Recovery and Follow-up
Post-incident activities (Recovery and Follow-up actions) include eradication of the security risk, reviewing and reporting on what happened, updating your threat intelligence with new information about what’s good and what’s bad, updating your IR plan with lessons learned from the security incident, and certifying then re-certifying your environment is in fact clear of the threat(s) via a post-incident cybersecurity compromise assessment or security and IT risk assessment.
- Eradicate the security risk to ensure the attacker cannot regain access. This includes patching systems, closing network access and resetting passwords of compromised accounts.
- During the eradication step, create a root cause identification to help determine the attack path used so that security controls can be improved to prevent similar attacks in the future.
- Perform an enterprise-wide vulnerability analysis to determine whether any other vulnerabilities may exist.

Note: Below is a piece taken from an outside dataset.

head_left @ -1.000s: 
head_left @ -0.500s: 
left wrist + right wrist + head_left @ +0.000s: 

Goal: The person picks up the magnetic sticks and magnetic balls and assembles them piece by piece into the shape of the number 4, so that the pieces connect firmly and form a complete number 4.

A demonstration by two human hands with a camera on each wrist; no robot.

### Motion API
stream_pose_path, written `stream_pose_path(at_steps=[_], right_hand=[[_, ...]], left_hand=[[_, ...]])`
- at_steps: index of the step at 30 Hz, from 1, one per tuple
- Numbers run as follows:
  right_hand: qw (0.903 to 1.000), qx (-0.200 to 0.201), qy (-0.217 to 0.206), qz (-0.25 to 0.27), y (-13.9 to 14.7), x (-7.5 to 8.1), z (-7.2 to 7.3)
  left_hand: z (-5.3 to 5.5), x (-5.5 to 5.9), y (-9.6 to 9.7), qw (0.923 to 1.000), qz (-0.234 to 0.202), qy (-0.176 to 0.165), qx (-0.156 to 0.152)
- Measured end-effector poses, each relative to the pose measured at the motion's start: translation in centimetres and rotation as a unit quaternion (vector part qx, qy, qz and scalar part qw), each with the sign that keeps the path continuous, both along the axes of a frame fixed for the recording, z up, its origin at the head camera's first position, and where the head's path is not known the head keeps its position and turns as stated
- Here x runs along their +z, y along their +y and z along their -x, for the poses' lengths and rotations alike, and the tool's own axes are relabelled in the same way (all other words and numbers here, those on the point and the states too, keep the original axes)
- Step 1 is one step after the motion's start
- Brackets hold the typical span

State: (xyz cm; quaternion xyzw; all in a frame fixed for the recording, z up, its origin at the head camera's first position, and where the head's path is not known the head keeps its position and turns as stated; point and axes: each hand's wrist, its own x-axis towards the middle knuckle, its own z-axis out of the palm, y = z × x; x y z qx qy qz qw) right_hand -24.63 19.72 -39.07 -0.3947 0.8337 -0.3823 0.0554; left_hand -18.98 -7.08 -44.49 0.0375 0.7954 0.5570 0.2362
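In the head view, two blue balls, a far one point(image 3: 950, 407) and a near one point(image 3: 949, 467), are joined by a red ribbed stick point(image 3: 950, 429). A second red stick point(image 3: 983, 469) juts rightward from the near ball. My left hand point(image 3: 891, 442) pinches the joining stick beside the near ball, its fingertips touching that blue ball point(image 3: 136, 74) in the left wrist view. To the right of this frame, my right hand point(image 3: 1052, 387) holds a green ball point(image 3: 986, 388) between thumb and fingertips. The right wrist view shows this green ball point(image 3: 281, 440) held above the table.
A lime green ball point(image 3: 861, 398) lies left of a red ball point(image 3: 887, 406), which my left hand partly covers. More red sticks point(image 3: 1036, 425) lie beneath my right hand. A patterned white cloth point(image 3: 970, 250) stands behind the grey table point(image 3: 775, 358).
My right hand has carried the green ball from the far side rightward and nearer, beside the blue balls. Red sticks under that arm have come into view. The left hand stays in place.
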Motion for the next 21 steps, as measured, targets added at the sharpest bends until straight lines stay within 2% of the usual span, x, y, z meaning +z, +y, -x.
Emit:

- Restore the systems to pre-incident state. Check for data loss and verify that systems integrity, availability and confidentiality has been regained and that the business is back to normal operations.
- Continue to gather logs, memory dumps, audits, network traffic statistics and disk images. Without proper evidence gathering, digital forensics is limited so a follow-up investigation will not occur.
- Complete an incident response report and include all areas of the business that were affected by the incident.
- Determine whether management was satisfied with the response and whether the organization needs to invest further in people, training or technology to help improve its security posture.
- Share lessons learned. What went well, what didn’t and how can procedures be improved in the future?
- Review, test and update the cybersecurity incident response plan on a regular basis, perhaps annually if possible.
- Conduct a compromise assessment or other security scans on a regular basis to ensure the health of systems, networks and devices.
- Update incident response plans after a department restructure or other major transition.
- Keep all stakeholders informed about the latest trends and new types of data breaches that are happening. Promote the message that “security is everyone’s job.”
The goal of our cyber incident response plan checklist is to help your IT security team develop an incident response plan that is comprehensive, coordinated, repeatable, and effective.
Please keep in mind that developing a cybersecurity IR plan is never a one-and-done exercise. Unfortunately, without regular incident response training and IR exercises, including live cyber attack scenarios, organizations and their IT security teams may find themselves suddenly outmaneuvered by hackers who pivot in their attack strategies/TTPs and their choice of malware.
What worked in the past might not work tomorrow. The right security incident response plan should be a living document that keeps pace with today’s rapidly evolving threat landscape.